### Assigned task
Print, from the listing below, the lines starting at the line containing "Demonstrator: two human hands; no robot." and ending at the line containing "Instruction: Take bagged", exactly as they stand, and print nothing else.

(Collected data)

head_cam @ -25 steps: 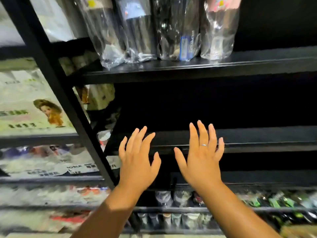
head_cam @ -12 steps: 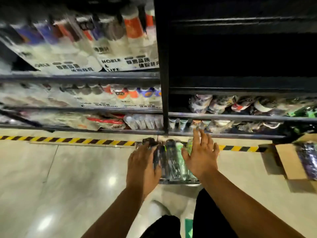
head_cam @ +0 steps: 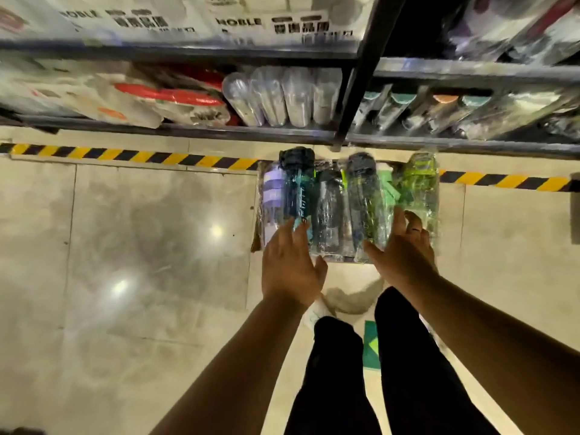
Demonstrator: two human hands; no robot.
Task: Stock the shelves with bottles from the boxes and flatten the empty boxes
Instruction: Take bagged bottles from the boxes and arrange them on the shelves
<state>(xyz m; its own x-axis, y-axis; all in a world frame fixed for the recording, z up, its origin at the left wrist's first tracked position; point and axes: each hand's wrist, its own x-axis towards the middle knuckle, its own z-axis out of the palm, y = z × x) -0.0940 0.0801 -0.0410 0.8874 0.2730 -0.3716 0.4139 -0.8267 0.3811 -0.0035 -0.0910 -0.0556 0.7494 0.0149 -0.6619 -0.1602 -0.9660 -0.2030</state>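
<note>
A cardboard box [head_cam: 256,243] on the floor holds several plastic-wrapped bottles lying side by side: a lilac one [head_cam: 271,199], a dark teal one [head_cam: 298,183], a black one [head_cam: 328,208], a grey one [head_cam: 364,196] and a lime green one [head_cam: 417,186]. My left hand [head_cam: 290,265] reaches down with fingers straight, its fingertips at the base of the teal bottle. My right hand [head_cam: 401,249], wearing a ring, spreads over the near end of the grey and green bottles. Neither hand has closed round a bottle.
Black metal shelving [head_cam: 354,89] stands just behind the box, its low shelves packed with wrapped clear bottles [head_cam: 282,95] and white packages [head_cam: 94,95]. Yellow-black hazard tape [head_cam: 125,153] runs along the polished floor. My legs in dark trousers [head_cam: 408,372] stand right below the box.
The view swung down from the empty upper shelf to the floor. Both hands dropped from shelf height to the bottles in the box and are now closer to them.
</note>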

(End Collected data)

### Exercise solution
Demonstrator: two human hands; no robot.
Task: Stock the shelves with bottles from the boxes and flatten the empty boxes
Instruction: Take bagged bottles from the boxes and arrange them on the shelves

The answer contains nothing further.